EXERCISE GOAL → Your response should be the listing below, repeated exactly and in full.

--- GIVEN INFORMATION Enclosed Below ---

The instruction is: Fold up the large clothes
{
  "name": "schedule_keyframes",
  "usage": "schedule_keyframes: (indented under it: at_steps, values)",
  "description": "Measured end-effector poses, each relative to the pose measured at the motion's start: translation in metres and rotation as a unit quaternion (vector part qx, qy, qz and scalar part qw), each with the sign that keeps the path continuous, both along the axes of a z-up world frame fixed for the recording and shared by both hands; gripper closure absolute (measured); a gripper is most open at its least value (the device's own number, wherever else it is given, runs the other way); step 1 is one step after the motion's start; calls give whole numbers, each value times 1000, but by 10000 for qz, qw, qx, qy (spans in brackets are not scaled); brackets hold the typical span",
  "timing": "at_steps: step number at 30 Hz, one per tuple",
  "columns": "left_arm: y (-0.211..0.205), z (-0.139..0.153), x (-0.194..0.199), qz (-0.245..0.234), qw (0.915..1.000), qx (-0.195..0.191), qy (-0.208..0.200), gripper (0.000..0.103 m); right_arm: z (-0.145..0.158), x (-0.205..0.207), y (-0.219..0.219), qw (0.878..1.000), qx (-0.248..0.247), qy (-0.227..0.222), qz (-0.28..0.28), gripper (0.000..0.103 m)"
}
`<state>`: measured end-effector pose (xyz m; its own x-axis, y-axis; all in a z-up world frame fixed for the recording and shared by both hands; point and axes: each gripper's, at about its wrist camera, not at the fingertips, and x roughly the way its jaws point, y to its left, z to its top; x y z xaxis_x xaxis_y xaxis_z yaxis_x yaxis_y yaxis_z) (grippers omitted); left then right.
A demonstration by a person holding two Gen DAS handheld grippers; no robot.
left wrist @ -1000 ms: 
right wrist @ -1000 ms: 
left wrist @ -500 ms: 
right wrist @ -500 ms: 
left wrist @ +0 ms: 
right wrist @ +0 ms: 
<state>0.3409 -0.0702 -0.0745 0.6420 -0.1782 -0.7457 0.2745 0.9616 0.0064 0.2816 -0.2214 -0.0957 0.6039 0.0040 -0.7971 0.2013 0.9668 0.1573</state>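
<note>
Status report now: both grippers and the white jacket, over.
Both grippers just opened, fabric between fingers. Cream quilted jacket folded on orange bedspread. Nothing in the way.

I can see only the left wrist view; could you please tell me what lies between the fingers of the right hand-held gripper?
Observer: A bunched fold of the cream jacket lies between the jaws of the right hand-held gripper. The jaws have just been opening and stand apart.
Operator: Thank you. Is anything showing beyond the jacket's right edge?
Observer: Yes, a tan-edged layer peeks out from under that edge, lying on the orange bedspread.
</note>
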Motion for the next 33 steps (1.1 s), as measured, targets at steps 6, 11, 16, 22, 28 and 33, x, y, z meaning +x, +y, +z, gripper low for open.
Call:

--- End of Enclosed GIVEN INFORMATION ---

FINISHED TASK →
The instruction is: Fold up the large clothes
{
  "name": "schedule_keyframes",
  "usage": "schedule_keyframes: (indented under it: at_steps, values)",
  "description": "Measured end-effector poses, each relative to the pose measured at the motion's start: translation in metres and rotation as a unit quaternion (vector part qx, qy, qz and scalar part qw), each with the sign that keeps the path continuous, both along the axes of a z-up world frame fixed for the recording and shared by both hands; gripper closure absolute (measured); a gripper is most open at its least value (the device's own number, wherever else it is given, runs the other way); step 1 is one step after the motion's start; calls give whole numbers, each value times 1000, but by 10000 for qz, qw, qx, qy (spans in brackets are not scaled); brackets hold the typical span",
  "timing": "at_steps: step number at 30 Hz, one per tuple",
  "columns": "left_arm: y (-0.211..0.205), z (-0.139..0.153), x (-0.194..0.199), qz (-0.245..0.234), qw (0.915..1.000), qx (-0.195..0.191), qy (-0.208..0.200), gripper (0.000..0.103 m); right_arm: z (-0.145..0.158), x (-0.205..0.207), y (-0.219..0.219), qw (0.878..1.000), qx (-0.248..0.247), qy (-0.227..0.222), qz (-0.28..0.28), gripper (0.000..0.103 m)"
}
`<state>`: measured end-effector pose (xyz m; its own x-axis, y-axis; all in a z-up world frame fixed for the recording and shared by both hands; point and axes: each gripper's, at about its wrist camera, not at the fingertips, and x roughly the way its jaws point, y to its left, z to its top; x y z xaxis_x xaxis_y xaxis_z yaxis_x yaxis_y yaxis_z) (grippers omitted); left then right.
A demonstration by a person holding two Gen DAS handheld grippers; no robot.
left wrist @ -1000 ms: 
right wrist @ -1000 ms: 
left wrist @ -500 ms: 
right wrist @ -500 ms: 
left wrist @ +0 ms: 
right wrist @ +0 ms: 
<state>0.3409 -0.0702 -0.0745 0.6420 -0.1782 -0.7457 0.2745 0.9616 0.0064 0.2816 -0.2214 -0.0957 0.6039 0.0040 -0.7971 0.2013 0.9668 0.1573</state>
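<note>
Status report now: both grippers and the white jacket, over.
Both grippers just opened, fabric between fingers. Cream quilted jacket folded on orange bedspread. Nothing in the way.

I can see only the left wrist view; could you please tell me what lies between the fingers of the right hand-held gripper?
Observer: A bunched fold of the cream jacket lies between the jaws of the right hand-held gripper. The jaws have just been opening and stand apart.
Operator: Thank you. Is anything showing beyond the jacket's right edge?
Observer: Yes, a tan-edged layer peeks out from under that edge, lying on the orange bedspread.
</note>
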Motion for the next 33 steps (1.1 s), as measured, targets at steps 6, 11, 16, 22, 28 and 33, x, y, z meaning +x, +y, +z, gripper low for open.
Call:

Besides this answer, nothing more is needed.